Today at Nullcon Berlin, a researcher disclosed a macOS vulnerability (CVE-2025-24204) that allowed attackers to read the memory of any process, even with System Integrity Protection (SIP) enabled.
The issue stems from Apple mistakenly granting the /usr/bin/gcore
utility the com.apple.system-task-ports.read
entitlement in macOS 15.0 (Sequoia). Apple removed the entitlement in macOS 15.3.
Koh M. Nakagawa speaking at Nullcon Berlin 2025
This entitlement gave gcore the ability to read the memory of any process on the system. Security researcher Koh M. Nakagawa of FFRI Security discovered that this broke a key security boundary and exposed sensitive user data, including contents of the Keychain, data protected by Transparency, Consent, and Control (TCC), and even encrypted iOS app binaries.
Nakagawa told Help Net Security he stumbled across the issue in an unexpected way.
“I originally found this when Microsoft published ProcDump-for-Mac,” he explained.
“When I heard about this tool, I thought that this tool must be useless because it cannot dump almost all processes due to System Integrity Protection. So, it must be valid only when SIP is disabled. But after downloading this tool and trying it, I noticed something strange. I could dump the process memory, including system processes, even when SIP was enabled. I was shocked about it. After digging deeper, I found that ProcDump-for-Mac calls gcore internally, and gcore grants special entitlements. Probably Microsoft also noticed that this entitlement was added to gcore, and that is why they created and released ProcDump-for-Mac. However, they did not seem to think it was a vulnerability.”
What attackers could do
gcore is a legitimate macOS tool that generates core dumps of running processes for debugging. Under normal circumstances, it should not be able to read protected memory regions without specific conditions being met. However, with the new entitlement in place, gcore could dump memory from any process, including system services that handle encryption and credentials.
Nakagawa demonstrated that this included the securityd
process, which manages the login keychain. He developed a method to search the resulting memory dump for the Master Key used to encrypt the login keychain file. Once obtained, this key allows an attacker to decrypt the login keychain without needing the user’s password.

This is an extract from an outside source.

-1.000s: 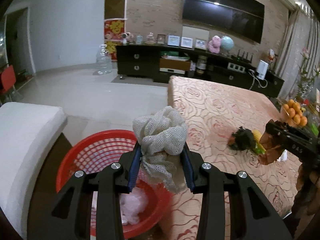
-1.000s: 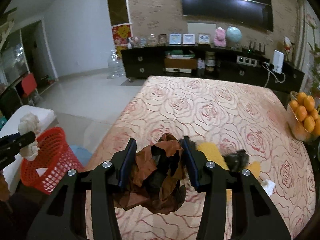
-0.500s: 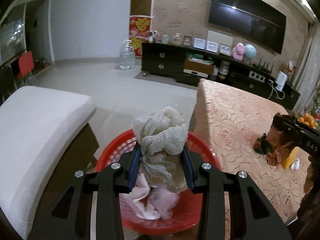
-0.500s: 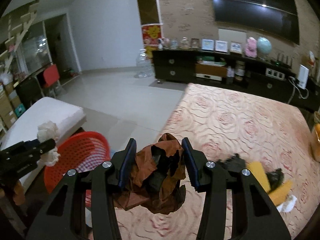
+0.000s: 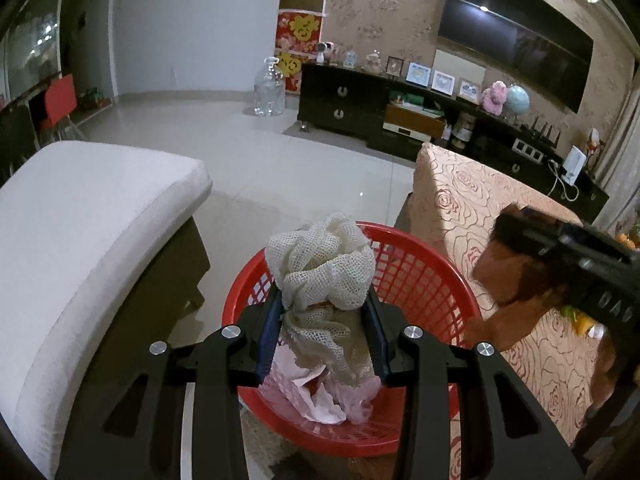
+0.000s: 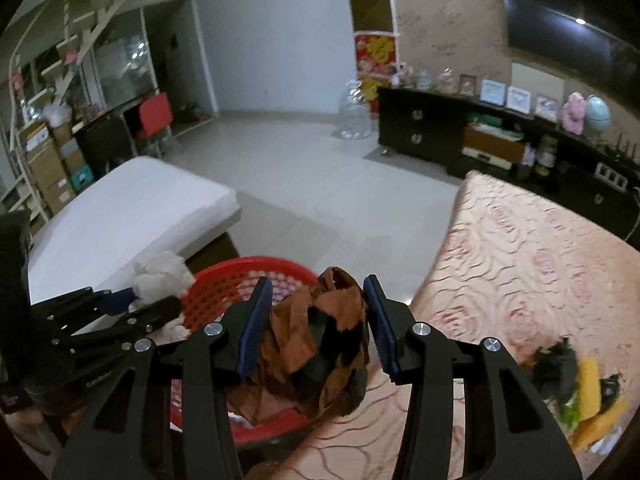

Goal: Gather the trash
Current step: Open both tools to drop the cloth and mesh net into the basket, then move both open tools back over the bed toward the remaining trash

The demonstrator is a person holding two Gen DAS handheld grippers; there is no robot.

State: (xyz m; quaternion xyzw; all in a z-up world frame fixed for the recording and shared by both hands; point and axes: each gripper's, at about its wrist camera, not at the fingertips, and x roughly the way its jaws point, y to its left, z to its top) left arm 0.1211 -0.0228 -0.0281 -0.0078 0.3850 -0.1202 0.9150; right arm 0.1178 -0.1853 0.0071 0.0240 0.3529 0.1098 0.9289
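Left claw (image 5: 324,316) clamping mesh wad (image 5: 322,264), right claw (image 6: 316,320) brown wrapper (image 6: 320,344), perhaps foil, over red basket (image 5: 424,264).

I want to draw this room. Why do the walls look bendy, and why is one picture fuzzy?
Both wrist views use fisheye lenses, so straight edges curve and the corners go dark. The right wrist view is smeared, most on the tablecloth; the left wrist view is sharper, and its mesh wad shows crisply.

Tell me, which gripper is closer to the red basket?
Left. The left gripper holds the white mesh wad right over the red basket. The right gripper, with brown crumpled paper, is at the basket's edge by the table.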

He also showed how this vulnerability enabled bypassing TCC protections. Sensitive files opened by sandboxed apps (like PDFs in Preview or contact data in Contacts) are often loaded into memory. By dumping memory of those apps and mapping the content using the vmmap tool, the contents of protected files could be recovered.
The third impact area was FairPlay-encrypted iOS apps. Apple Silicon Macs allow iOS apps to run natively on macOS, but their binaries remain encrypted at rest. By using gcore to dump memory while the app was running, Nakagawa was able to recover decrypted versions of these binaries without needing a jailbroken iPhone.
Fix and detection
Apple removed the problematic entitlement from gcore in macOS 15.3. The issue can be detected using Apple’s Endpoint Security Framework (ESF), which provides the get_task_read
event. Monitoring for calls to task_read_for_pid
by gcore targeting sensitive processes can flag exploitation attempts.
When asked what steps enterprise defenders could take to monitor for entitlement changes at scale, Nakagawa was skeptical that it would be useful.
“I do not think that enterprise security defenders need to perform this task,” he said. “Even if they discover it, there is nothing they can do other than wait for the OS update.”
Lessons for defenders
This case highlights the risks of misconfigured entitlements. Even a legitimate debugging tool can become a serious liability when granted elevated privileges.
Nakagawa believes the problem is bigger than one utility. “I think it is highly likely that similar vulnerabilities exist,” he said.
“My vulnerability suggests that Apple does not conduct sufficient security reviews when granting strong entitlements to binaries. Based on this, similar cases are not unlikely. In fact, in a different binary from this vulnerability, the com.apple.system-task-ports.read
entitlement was removed with a macOS update. This may indicate a similar vulnerability to gcore, which was removed as a result.”
Nakagawa added that identifying these cases is primarily the job of security researchers. “The method to monitor entitlement changes is shown in the shared slides, which is to execute the ipsw diff command every time the OS is updated,” he noted.
The vulnerability also shows that partial privilege escalation, such as read-only memory access, can be powerful. Attackers do not need write access or full control to exfiltrate critical data.
Finally, the research demonstrates that security boundaries like SIP and TCC are only as strong as their enforcement. A small lapse can expose broad attack surfaces across the system.